When you’re past your pregnancy due date, you probably feel tired of waiting and anxious about childbirth. Your back may hurt more and your ankles may be swollen. You may even be struggling with haemorrhoids, heartburn and have trouble sleeping. However, try to enjoy these last days or weeks of your pregnancy as well. It’s the end of a beautiful journey and soon you will be very busy with your little one.
Here is some important information about being overdue.
Although your pregnancy due date is calculated, it is perfectly normal to give birth one or two weeks before or after. In fact, your pregnancy must continue two weeks after your due date to earn the real label of ‘overdue pregnancy’.
What are common reasons to deliver past your due date?
- The due date was incorrect assigned (e.g. due to irregular periods)
- This is your first pregnancy
- You have a (family) history of overdue pregnancy
- You are obese
- Your baby is a boy
WHAT YOU SHOULD DO
1. Keep a close eye on your pregnancy
When you’re past your pregnancy due date, it’s important to increase the frequency of your prenatal care. Your health care provider will need to look out for possible complications and check your cervix frequently for thinning and dilation. If you are more than a week past your due date, your baby’s heartbeat and movements, and the amount of your amniotic fluid, will also be closely monitored.
2. Give your baby a nudge
If your pregnancy continues two weeks past your date, the chance of complications increases. His size may complicate a vaginal delivery, the amount of amniotic fluid decreases and the placenta starts to age. Therefore it won’t harm to try some natural ways to bring on labour. Try eating some spicy food or pineapple, go for a walk, try nipple stimulation or if you still feel like it have sex. These are all natural ways to bring on labour.
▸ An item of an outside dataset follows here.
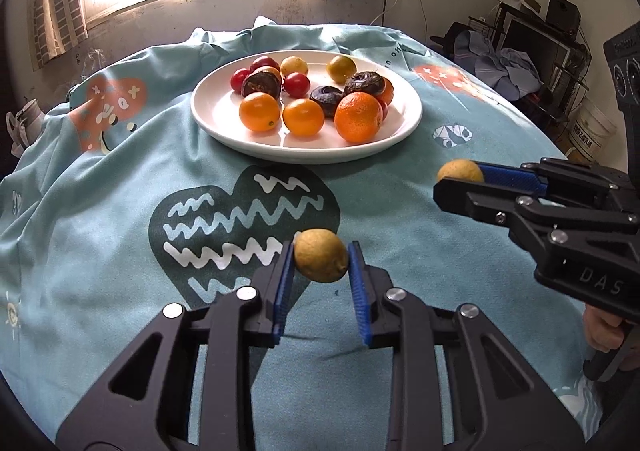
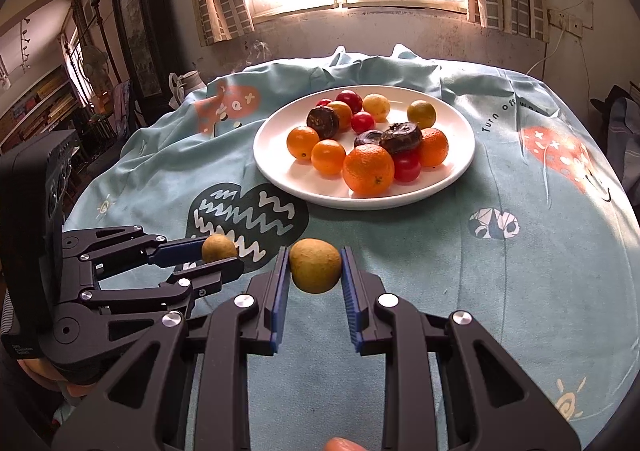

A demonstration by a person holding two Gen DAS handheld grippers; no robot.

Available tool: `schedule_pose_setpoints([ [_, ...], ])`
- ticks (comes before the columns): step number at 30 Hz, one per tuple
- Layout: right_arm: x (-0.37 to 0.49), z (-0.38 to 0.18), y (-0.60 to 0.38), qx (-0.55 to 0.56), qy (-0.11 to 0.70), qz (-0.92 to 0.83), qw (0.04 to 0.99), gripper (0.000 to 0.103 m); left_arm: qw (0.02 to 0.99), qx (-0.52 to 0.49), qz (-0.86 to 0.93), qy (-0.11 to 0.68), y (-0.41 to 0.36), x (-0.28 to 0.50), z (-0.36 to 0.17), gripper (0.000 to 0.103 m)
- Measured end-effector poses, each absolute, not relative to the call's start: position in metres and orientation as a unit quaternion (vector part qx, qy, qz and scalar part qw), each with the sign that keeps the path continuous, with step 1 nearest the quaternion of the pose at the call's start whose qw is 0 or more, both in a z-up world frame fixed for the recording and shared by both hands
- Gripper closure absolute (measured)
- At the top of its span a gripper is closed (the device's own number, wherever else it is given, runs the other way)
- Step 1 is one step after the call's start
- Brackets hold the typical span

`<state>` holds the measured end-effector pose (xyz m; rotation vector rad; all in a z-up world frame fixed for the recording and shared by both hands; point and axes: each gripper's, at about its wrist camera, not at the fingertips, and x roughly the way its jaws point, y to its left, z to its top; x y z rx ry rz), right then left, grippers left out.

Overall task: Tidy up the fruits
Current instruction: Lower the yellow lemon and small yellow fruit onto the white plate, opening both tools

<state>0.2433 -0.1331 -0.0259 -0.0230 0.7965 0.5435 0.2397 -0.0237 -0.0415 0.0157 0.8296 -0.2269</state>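
Note:
My left gripper (image 1: 320, 263) is shut on a small yellow-green lemon (image 1: 321, 256), held just above the cloth; the same gripper (image 2: 224, 253) shows at the left of the right wrist view with its lemon (image 2: 219, 248). My right gripper (image 2: 315, 267) is shut on a second yellow-green lemon (image 2: 315, 265); it appears at the right of the left wrist view (image 1: 452, 181) with that lemon (image 1: 460, 171). Beyond both stands a white plate (image 1: 208, 111) (image 2: 460, 167) with several oranges, red cherry tomatoes, dark brown fruits and small yellow fruits.
A light blue patterned cloth (image 1: 100, 211) covers the round table, bunched into folds at the far edge under the window. A hand (image 1: 600, 331) holds the right gripper's handle. Shelves and clutter stand off the table to the right and left.

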Motion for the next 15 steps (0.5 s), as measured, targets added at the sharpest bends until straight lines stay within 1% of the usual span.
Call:
schedule_pose_setpoints([
  [4,0.233,-0.014,-0.131,0.001,0.362,0.283,0.888,0.077,0.916,0.003,-0.115,0.385,-0.02,0.236,-0.021,0.076],
  [8,0.242,0.008,-0.133,0.012,0.328,0.276,0.903,0.077,0.92,0.006,-0.117,0.375,-0.013,0.256,0.004,0.076],
  [12,0.277,0.02,-0.138,0.016,0.31,0.241,0.92,0.077,0.926,0.002,-0.108,0.362,-0.007,0.294,0.025,0.076],
  [15,0.312,0.017,-0.139,0.012,0.318,0.22,0.922,0.077,0.926,0.002,-0.098,0.365,-0.008,0.331,0.028,0.076],
])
If the healthcare provider suspects any complications, you will probably be given medication to help soften and open the cervix in order to induce labour. Your health care provider may also break your water, or if necessary, give you a medication to start your contractions, such as Pitocin.
3. Hang in there.
Enjoy your pregnancy by accepting your emotions and taking advantage of the extra time. Enjoy watching a movie, going out for dinner, and reading a book.
As long as there are no complications, it’s best to let nature do its job. When your baby is ready to come out, he’ll come out!
Why not start reading up on what to expect when your baby is there? Whilst you wait for your baby’s arrival, download our new Baby App for iPhone / iPad or Android. Click Baby+ iOS or Baby+ Android to install the App, and prepare for the arrival of your little one(s).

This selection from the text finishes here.